3. The degree of creative responses depends on how the students were briefed.
Time is not always the issue as much as the instruction and understanding of the task. The task was framed as as a command “Complete this picture”. This word pattern reinforces that subservient position of children and knowledge creation. Watch what happens to your own thinking when you read the next lines.
- “Can you complete this picture?“
- “Can you complete this picture as anything you want but it can’t be a clock.”
- “How might we use these shapes to make anything you want”?
Change the question first so that students are not forced into a thinking pattern that is reflective of discourse paradigm of knowledge creation.
As a teacher, I am open to not having an answer that makes it easy for me to enter into a mark book, or creates a nice bell curve, or that keeps the Fraser Institute employed. The instructions we give our class envelope a entire history of educational philosophy and the paradigms within.
4. Creativity (in the context of the video) depends on the relationship with the instructor.
The instructor is novel to the class and there is a film crew. Kids will be on their best behavior. In reality, if he were a Teacher on Call, there are children who will be off task, scoping out the power structure of the new addition and socializing because they are comfortable. They probably used their time better than in a typical classroom. (Many adults do this too so you can skip the rhetoric about classroom management please.)
5. Creativity depends on tools
The children were given a piece of paper and used a pencil. What if they were given the shape but as cut outs that they could place on a paper? What if the task allowed them to combine tools? The use of a pencil and paper already tips the response in favor of a predetermined outcome. What if the shapes did not fit on a desk? What if they were suspended? What if they could walk on them or move them with their feet. (I did that once, painted with my feet.. very liberating). What if they were asked to complete the picture but given tape, string or glitter, or even sand, mud, rocks, leaves?
So what about creativity in schools? Do we make longer blocks?

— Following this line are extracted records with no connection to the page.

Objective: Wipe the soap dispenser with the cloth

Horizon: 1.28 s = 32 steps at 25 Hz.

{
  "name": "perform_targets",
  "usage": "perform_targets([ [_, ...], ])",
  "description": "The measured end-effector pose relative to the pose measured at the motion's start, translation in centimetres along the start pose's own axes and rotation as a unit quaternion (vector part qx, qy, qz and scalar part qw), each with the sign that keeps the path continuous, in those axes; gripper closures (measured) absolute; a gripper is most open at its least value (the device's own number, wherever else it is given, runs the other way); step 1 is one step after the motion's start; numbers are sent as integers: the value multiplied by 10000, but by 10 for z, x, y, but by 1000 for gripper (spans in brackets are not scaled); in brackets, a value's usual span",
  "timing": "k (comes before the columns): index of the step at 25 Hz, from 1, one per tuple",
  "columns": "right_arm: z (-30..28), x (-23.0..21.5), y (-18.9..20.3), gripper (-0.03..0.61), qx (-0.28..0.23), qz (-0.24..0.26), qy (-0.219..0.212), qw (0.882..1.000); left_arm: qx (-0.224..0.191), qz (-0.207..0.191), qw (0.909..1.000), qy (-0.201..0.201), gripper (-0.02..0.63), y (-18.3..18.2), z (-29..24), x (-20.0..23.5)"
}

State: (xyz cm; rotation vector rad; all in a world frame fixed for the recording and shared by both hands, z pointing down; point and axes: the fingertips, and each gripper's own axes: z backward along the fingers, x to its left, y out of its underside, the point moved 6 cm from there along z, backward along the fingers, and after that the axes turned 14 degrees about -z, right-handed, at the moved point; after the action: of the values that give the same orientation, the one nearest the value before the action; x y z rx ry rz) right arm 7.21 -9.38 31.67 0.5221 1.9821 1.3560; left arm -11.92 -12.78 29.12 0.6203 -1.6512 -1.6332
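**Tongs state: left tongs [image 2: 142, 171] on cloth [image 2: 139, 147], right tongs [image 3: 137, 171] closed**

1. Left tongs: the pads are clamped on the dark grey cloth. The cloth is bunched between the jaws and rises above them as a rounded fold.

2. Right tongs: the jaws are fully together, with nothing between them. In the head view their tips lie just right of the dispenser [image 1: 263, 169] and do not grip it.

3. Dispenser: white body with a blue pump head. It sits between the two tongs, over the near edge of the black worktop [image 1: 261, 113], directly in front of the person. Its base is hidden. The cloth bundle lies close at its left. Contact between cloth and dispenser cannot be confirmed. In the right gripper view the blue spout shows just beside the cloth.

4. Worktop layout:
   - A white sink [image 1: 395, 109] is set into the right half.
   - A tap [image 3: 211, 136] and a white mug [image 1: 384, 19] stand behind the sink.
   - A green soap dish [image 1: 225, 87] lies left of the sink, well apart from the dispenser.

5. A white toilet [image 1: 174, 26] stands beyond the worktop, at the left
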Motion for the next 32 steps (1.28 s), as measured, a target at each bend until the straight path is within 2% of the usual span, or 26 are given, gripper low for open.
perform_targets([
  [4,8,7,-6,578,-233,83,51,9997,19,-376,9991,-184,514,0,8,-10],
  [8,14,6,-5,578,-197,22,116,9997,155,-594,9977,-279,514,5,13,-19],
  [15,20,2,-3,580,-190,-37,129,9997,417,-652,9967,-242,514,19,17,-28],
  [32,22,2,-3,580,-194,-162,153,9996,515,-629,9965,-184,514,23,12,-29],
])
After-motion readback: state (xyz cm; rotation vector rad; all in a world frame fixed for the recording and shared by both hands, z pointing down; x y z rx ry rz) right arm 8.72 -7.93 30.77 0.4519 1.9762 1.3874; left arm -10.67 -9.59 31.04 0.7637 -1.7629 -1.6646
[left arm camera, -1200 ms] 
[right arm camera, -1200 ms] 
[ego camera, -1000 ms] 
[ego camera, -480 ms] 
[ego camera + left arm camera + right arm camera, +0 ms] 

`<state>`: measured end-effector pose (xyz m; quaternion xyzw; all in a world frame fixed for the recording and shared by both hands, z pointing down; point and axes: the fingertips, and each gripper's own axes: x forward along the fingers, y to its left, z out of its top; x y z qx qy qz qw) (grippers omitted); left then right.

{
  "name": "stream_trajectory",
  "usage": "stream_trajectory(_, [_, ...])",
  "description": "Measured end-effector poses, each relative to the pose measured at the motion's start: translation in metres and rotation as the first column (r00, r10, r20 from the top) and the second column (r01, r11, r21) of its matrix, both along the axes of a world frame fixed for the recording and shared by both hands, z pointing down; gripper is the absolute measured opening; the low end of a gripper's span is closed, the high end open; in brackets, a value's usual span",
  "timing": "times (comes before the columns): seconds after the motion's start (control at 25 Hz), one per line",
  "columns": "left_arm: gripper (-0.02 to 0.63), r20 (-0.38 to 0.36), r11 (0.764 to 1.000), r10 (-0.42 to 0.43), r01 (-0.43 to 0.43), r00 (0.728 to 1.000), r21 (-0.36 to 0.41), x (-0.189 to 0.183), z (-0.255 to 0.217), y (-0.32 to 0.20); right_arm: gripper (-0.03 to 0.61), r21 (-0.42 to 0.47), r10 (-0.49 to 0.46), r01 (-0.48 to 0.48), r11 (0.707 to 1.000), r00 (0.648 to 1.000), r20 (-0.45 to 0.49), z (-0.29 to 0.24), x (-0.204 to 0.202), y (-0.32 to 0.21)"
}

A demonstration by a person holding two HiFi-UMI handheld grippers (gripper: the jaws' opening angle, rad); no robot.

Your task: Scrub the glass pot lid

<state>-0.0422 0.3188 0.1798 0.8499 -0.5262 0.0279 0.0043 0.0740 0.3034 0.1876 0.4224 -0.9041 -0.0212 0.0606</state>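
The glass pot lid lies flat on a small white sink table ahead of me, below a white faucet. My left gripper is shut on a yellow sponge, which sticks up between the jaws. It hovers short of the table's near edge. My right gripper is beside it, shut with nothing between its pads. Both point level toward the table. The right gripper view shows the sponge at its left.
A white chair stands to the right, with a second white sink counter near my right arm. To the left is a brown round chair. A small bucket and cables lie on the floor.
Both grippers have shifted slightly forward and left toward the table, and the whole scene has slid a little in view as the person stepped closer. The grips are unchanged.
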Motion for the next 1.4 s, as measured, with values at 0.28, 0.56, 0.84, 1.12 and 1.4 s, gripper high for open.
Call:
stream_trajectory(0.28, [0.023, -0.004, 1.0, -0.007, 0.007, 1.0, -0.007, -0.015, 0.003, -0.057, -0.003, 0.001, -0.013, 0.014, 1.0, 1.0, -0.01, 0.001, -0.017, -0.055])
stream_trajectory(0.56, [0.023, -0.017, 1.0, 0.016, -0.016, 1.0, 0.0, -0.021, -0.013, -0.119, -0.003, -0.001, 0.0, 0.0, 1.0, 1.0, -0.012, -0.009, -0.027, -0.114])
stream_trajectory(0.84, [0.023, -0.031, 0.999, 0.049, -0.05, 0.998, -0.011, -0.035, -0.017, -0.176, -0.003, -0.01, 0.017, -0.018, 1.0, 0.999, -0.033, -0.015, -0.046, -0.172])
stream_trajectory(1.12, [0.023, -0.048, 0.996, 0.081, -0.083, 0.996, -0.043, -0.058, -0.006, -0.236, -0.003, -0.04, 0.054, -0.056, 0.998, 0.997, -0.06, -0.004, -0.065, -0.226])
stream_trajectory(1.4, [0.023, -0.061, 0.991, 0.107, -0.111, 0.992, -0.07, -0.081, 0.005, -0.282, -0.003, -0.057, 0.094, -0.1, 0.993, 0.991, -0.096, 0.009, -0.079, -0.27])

Ironically, teachers are caught in the IRE model with the Ministry of Education too. When Ministries of education design learning outcomes, the type of response and evaluation that will be generated often have a “right answer”. The learning outcome is highly quantifiable. Go back to the Ministries of Education and look at the wording of the learning outcomes and the task. How many learning outcomes challenge students with a question? Yet, those outcomes need to be balanced with those that generate a clock (we all need common basics) and those that are open to exploring, discovery, inquiry, and creativity. Is there enough time to explore the topics in depth beyond the time to make posters that students often copy and paste and spend hours colouring. Colouring is not creative (but oh so satisfying). As educators, we need to carefully design the question and the task to be creative in the time we do have.